▶ **WHAT YOU WILL DO**:
A faithful copy of the listing below is required.

▶ **DATA BLOCK**:
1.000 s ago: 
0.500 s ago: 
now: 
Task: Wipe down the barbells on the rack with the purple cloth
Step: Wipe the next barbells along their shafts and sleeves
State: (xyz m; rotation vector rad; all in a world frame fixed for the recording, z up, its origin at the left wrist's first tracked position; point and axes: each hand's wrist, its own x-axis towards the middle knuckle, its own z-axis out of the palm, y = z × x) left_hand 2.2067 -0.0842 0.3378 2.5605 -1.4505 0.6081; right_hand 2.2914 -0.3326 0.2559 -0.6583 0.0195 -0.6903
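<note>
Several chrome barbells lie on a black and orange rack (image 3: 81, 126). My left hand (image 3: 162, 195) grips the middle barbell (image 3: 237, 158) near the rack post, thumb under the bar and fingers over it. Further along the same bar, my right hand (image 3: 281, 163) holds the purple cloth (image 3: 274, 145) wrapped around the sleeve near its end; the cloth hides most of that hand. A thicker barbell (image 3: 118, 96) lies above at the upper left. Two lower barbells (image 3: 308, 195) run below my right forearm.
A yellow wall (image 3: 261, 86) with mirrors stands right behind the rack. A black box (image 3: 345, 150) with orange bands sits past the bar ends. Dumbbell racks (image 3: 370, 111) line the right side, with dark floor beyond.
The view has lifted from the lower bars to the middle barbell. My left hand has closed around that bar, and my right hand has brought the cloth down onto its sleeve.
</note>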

▶ **ANSWER SPACE**:
1.000 s ago: 
0.500 s ago: 
now: 
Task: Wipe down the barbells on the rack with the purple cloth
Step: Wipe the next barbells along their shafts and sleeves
State: (xyz m; rotation vector rad; all in a world frame fixed for the recording, z up, its origin at the left wrist's first tracked position; point and axes: each hand's wrist, its own x-axis towards the middle knuckle, its own z-axis out of the palm, y = z × x) left_hand 2.2067 -0.0842 0.3378 2.5605 -1.4505 0.6081; right_hand 2.2914 -0.3326 0.2559 -0.6583 0.0195 -0.6903
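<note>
Several chrome barbells lie on a black and orange rack (image 3: 81, 126). My left hand (image 3: 162, 195) grips the middle barbell (image 3: 237, 158) near the rack post, thumb under the bar and fingers over it. Further along the same bar, my right hand (image 3: 281, 163) holds the purple cloth (image 3: 274, 145) wrapped around the sleeve near its end; the cloth hides most of that hand. A thicker barbell (image 3: 118, 96) lies above at the upper left. Two lower barbells (image 3: 308, 195) run below my right forearm.
A yellow wall (image 3: 261, 86) with mirrors stands right behind the rack. A black box (image 3: 345, 150) with orange bands sits past the bar ends. Dumbbell racks (image 3: 370, 111) line the right side, with dark floor beyond.
The view has lifted from the lower bars to the middle barbell. My left hand has closed around that bar, and my right hand has brought the cloth down onto its sleeve.
</note>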

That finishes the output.